Mr Govender said that the Chairperson was correct in his understanding. The 5 464 employees did not complete the declaration. Slide 10 referred to the disciplinary referrals. 334 Eskom employees had been linked to companies. Due to the SIU’s mandate, it had to establish more than just a link. It had to establish whether that link or interest was a disclosed interest or an unauthorised interest. These employees could have applied for an authorisation to participate in the entity. This might have been approved. From a data analytics perspective, the SIU was red-flagging people who were linked to entities. The SIU had to establish whether these entities were vendors to Eskom. In many instances, this was the case. Interestingly, they did not do any work for Eskom. This was the reason that some matters required further investigation. Other than merely saying that people had an interest in a company and that the company was a vendor, there was another part that the SIU was required to investigate. It had to investigate the extent to which they would have received financial benefit, either directly or indirectly. This would require further investigation for bank statement analysis.

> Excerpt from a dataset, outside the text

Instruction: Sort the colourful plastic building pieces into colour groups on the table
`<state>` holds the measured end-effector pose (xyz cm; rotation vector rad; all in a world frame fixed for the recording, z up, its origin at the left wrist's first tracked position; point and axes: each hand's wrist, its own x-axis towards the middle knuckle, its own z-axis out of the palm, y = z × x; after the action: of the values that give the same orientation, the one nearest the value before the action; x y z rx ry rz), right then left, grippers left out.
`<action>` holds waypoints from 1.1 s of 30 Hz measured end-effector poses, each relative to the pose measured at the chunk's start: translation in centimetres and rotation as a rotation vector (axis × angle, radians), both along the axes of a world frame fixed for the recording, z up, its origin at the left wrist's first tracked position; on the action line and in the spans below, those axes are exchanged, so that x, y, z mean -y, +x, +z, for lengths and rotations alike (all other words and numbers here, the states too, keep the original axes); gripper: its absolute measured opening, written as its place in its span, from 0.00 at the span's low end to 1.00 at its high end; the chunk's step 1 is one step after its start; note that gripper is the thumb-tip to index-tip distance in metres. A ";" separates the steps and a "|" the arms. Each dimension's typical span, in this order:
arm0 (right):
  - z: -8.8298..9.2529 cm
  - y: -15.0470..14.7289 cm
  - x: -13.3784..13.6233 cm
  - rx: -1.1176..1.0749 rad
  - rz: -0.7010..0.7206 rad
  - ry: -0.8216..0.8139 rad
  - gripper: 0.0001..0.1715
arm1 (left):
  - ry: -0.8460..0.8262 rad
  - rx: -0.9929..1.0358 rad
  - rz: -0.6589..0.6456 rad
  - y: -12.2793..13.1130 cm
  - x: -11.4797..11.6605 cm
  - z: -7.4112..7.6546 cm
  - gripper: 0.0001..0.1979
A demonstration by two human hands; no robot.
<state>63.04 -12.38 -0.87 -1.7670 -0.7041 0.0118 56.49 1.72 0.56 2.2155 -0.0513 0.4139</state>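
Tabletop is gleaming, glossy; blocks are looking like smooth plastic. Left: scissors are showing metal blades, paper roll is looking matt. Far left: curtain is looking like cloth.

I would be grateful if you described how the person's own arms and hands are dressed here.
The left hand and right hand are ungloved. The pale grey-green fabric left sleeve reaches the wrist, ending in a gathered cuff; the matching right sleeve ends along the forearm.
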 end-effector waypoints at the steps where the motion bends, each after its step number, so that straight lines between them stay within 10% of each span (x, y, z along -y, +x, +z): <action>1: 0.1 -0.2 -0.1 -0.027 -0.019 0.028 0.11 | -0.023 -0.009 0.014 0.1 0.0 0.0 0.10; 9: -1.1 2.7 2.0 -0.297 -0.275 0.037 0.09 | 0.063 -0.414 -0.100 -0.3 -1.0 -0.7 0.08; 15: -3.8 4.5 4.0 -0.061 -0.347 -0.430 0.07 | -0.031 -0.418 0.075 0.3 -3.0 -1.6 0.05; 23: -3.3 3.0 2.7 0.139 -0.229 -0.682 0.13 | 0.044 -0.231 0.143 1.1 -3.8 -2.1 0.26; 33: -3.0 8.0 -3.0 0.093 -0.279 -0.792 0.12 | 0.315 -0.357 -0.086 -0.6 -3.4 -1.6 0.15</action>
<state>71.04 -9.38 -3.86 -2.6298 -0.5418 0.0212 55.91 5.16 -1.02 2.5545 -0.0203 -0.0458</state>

There was a question about the 334 employees who held an interest in companies, and the 194 referrals that were made. The remaining investigations had been closed out with no positive findings. There were 100 ongoing investigations. The SIU was planning to finalise that focus area within the next six months. However, it had to be mindful of the fact that this was ongoing, and people were entering and leaving Eskom. There was a natural attrition, where the organisation was growing and shrinking. New people were coming in that had to be looked at. There were people picked up in the procurement investigation who had started to work at Eskom during the period of 2018-2020 and had undisclosed interest, receiving money directly from Eskom vendors. It was not double dipping -- it was coming from separate entities and separate employees.

Adv Mothibi said that this was a summarised version of the outcomes. He suggested that the SIU be given an opportunity to produce a comprehensive report to the Committee.

The Chairperson said what had been discussed was sufficient, and the SIU could move on to the other questions.

Mr Govender seemed to experience some connectivity issues -- the Committee could no longer hear him.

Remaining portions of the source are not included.